Showing changes from revision #26 to #27:
Added | Removed | Changed
This is not yet suitable for final editing. Review comments on the forum are welcome.
Mathematicians and computer scientists often focus on different aspects of a task: in a mathematical view the primary thing is whether objects with particular properties exist while computer scientists are obsessed with methods for obtaining smaller concrete representations faster. As an example, a mathematician may focus on the fact that all symmetric matrices are guaranteed to have a full set of orthogonal eigenvectors, while a computer scientist may be focused on ways to find them given a particular matrix. This is particuarly true here, where we consider the problem of finding more compact “functions” for labelling incoming data faster than the obvious way. We’ll concentrate on the core of the real-world task, which is to incrementally maintain a mapping of randomly distributed vectors to compact labels in a way that the mapping produced is computationally efficient. By incrementally we mean that the vectors to be labelled are revealed to us in groups and at all times we have to have a mapping which will label all the values produced so far with the same labels they were given earlier.
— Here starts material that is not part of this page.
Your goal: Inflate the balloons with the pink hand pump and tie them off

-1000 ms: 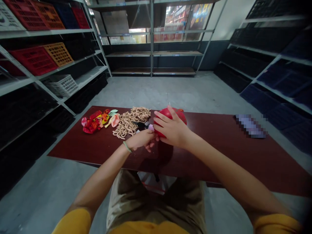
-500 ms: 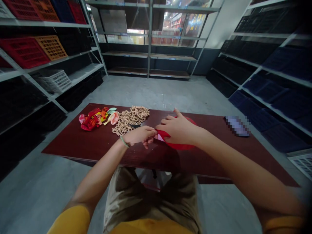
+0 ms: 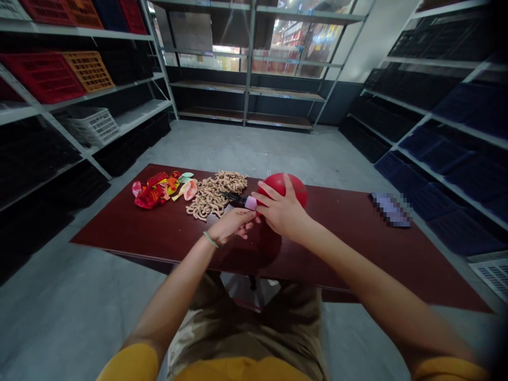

As a concrete example of this, consider a book publisher. They produce books with arbitrarily long names, and for all sorts of purposes such as warehouse storage of newly printed copies, labelling pallets to go to bookshops, processing returned books, etc, it helps to have a compact, uniform length label to use. This label needs to be produced from the book title, but there’s a key aspect to the task here: new book titles are only created occasionally in batches (compared to the incredibly frequent operation of looking up the label corresponding to a given name) and on occasions when we know that new titles to be labelled are being produced. This sets it apart from other tasks which involve “producing labels” (such as within a programming language compiler), where we can encounter a new title at any time and which use very different techniques.
There’s an important but non-obvious point here: suppose each time we create some new book titles we send the labelling to, say, every bookshop that stocks our books on a sale-or-return basis. When they need to send some books back, they can compute the short label to be attach to each crate themselves without contacting the publisher with the original titles asking for the corresponding labels, and the shipment can be taken in and placed in the correct bins by the warehouse directly. (In actual computer applications this high degree of independence is makes it easy to use this scheme in a distributed system.)
Real-world applications for are not restricted to books but occur in many situations: consider for example the addition of new companies to a stock exchange listing, the addition of names of newly discovered species, the addition of new users to a social media site, etc. You could even look at it as the quaint task of deciding how to assign pigeon-holes as people appear. This is the core task in the area of perfect hashing, a very active field in computer science. However, for most of the remainder of this article we’ll concentrate on the core mathematical problem, with a very brief description of the larger computer science setting at the end for experts.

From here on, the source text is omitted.